Mais um ano sem carnaval no Brasil e alguns de nós encaram fevereiro numa tristeza profunda, ficando só na lembrança de outros carnavais. Me incluo nessa.

Não falo dos carnavais privados, dos camarotes VIPs e dos compradores de abadás. Essas são festas como outras festas no ano. É do carnaval de rua, da festa de Baco e Exu, do esquecimento necessário por cinco dias do sofrer diário anual, do encantamento dos corpos na quizomba do mundo, dos que se jogam na rua sem medo de seus semelhantes. Suados, doloridos, embriagados, chapados, sujos, cansados, porém felizes. É uma energia inexplicável, diferente de qualquer outra festa.

O carnaval é a celebração das cidadanias negadas, é a subversão dos humilhados pelo riso, pela troça. É um momento único no calendário brasileiro, e eu diria mundial. É depois do carnaval que o ano realmente começa no Brasil. Com a pandemia, parece que o ano não começou depois da virada para 2021.
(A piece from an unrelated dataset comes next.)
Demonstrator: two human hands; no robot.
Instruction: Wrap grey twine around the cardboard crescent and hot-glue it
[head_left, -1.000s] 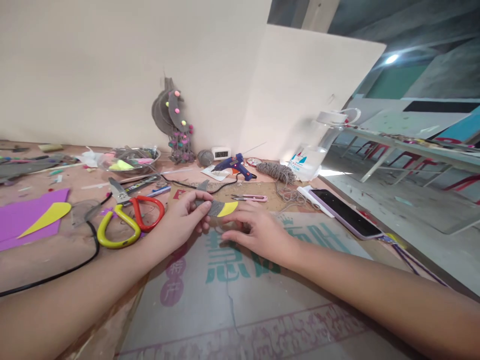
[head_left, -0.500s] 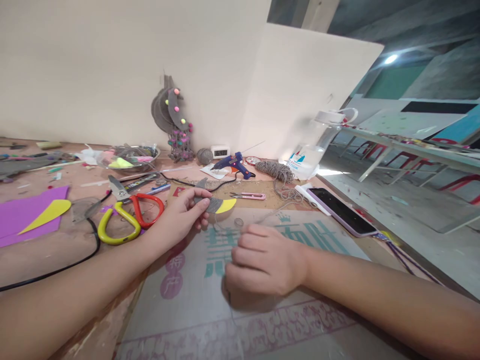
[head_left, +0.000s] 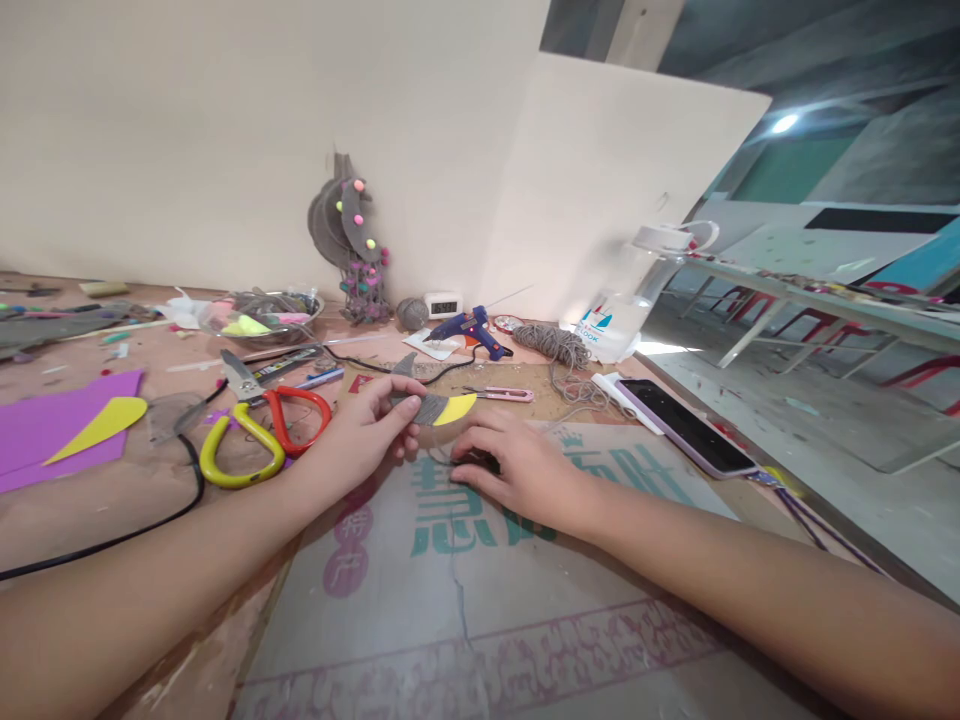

Não me entenda mal, ninguém é obrigado a gostar do carnaval. E não é todo mundo que cai de corpo e alma na festa. Agora ninguém precisa odiá-la para se sentir superior, ou combatê-la como um evento do próprio Satanás.

Quem não gosta do Natal, não sai por aí fazendo campanha contra a decoração na época. Mas parece que reprimir o carnaval é parte da agenda de alguns grupos evangélicos e conservadores. A Secretaria de Segurança Pública do DF anunciou antes do feriado, que estava proibida inclusive a presença de pessoas fantasiadas nos bares e nas ruas.

Governador Ibaneis, o carnaval não existe só para dar lucro e milhões para a cidade, não é a festa dos “vagabundos”, é a festa do povo, de quem trabalha o ano inteiro e ainda bota arroz e feijão na mesa de muita gente trabalhadora. A proibição das grandes aglomerações neste período pandêmico de hospitais lotados eu entendo, tem base na ciência, mas multar gente fantasiada na rua? O que há por trás do discurso técnico e científico, Governador, a higienização da cidade?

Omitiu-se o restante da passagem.